• **WHAT THE TASK REQUIRES**
Please write out every line of the material, leaving out any picture.

━━━━━━━━━━━━━━━━━━━━━━━━━━━━━━

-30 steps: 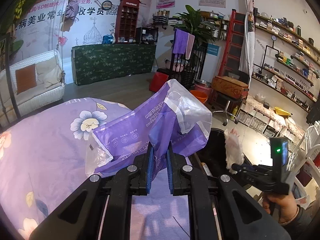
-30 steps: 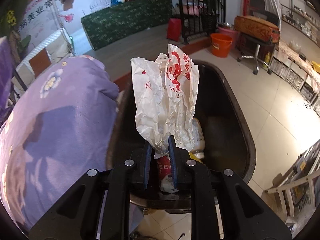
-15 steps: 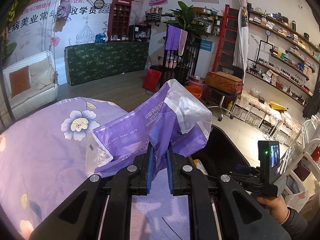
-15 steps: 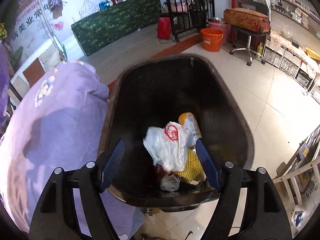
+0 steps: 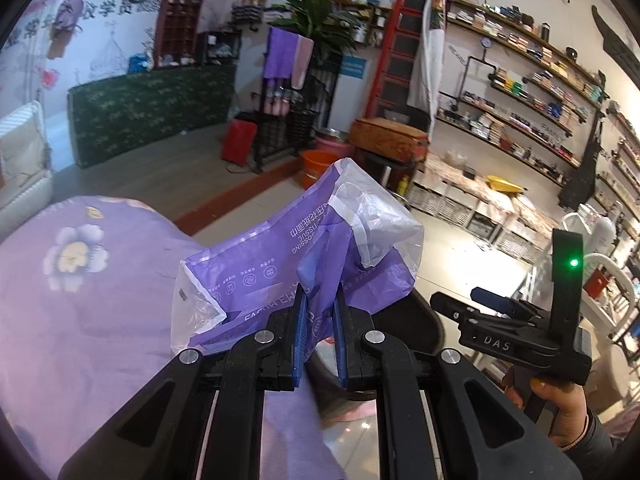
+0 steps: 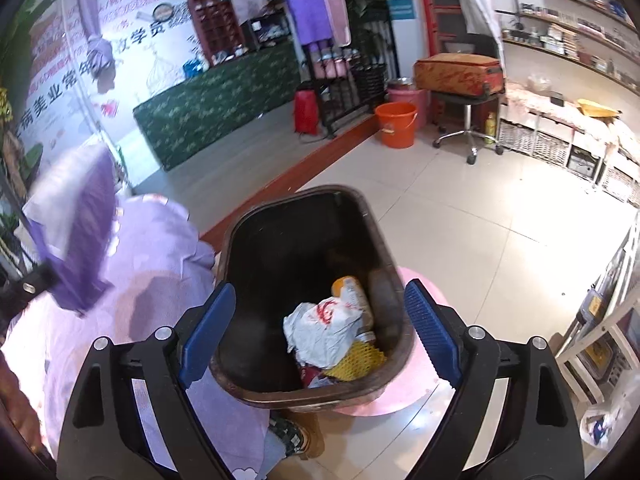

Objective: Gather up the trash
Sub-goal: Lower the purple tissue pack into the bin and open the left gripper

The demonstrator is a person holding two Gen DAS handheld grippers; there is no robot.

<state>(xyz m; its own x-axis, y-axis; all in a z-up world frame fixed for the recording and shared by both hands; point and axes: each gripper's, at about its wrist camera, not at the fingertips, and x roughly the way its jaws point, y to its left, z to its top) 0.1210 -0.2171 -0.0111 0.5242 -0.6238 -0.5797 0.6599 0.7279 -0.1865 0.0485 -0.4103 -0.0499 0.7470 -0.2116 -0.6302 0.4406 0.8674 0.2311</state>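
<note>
My left gripper [image 5: 319, 334] is matt black plastic with blue ribbed pads [image 5: 301, 336] and shiny metal screws. The wrapper [image 5: 280, 268] between them is thin, glossy purple film, clear and crinkled at its ends. My right gripper [image 6: 318, 334] has the same matt black body and ribbed blue pads [image 6: 430, 330]. The bin [image 6: 248, 240] looks like smooth dark plastic. In it lie a crumpled white plastic bag [image 6: 320, 330] and yellow foam netting [image 6: 356, 362]. The bedspread [image 5: 80, 280] is soft matt cloth. The floor [image 6: 500, 248] is glossy tile.
</note>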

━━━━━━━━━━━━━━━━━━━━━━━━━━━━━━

• **RESULT**
-30 steps: 
-30 steps: 
-15 steps: 
-15 steps: 
+0 steps: 
+0 steps: 

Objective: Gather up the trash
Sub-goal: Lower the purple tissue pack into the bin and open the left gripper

The demonstrator is a person holding two Gen DAS handheld grippers; there is no robot.

<state>(xyz m; its own x-axis, y-axis; all in a z-up world frame fixed for the recording and shared by both hands; point and axes: each gripper's, at about its wrist camera, not at the fingertips, and x roughly the way its jaws point, y to its left, z to its top) 0.1210 -0.2171 -0.0111 0.5242 -0.6238 -0.5797 0.6599 0.7279 -0.1865 0.0485 -0.4103 -0.0499 0.7470 -0.2116 -0.6302 0.4406 0.8674 0.2311</state>
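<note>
My left gripper [image 5: 319, 334] is matt black plastic with blue ribbed pads [image 5: 301, 336] and shiny metal screws. The wrapper [image 5: 280, 268] between them is thin, glossy purple film, clear and crinkled at its ends. My right gripper [image 6: 318, 334] has the same matt black body and ribbed blue pads [image 6: 430, 330]. The bin [image 6: 248, 240] looks like smooth dark plastic. In it lie a crumpled white plastic bag [image 6: 320, 330] and yellow foam netting [image 6: 356, 362]. The bedspread [image 5: 80, 280] is soft matt cloth. The floor [image 6: 500, 248] is glossy tile.
</note>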

Nothing else remains in this exercise.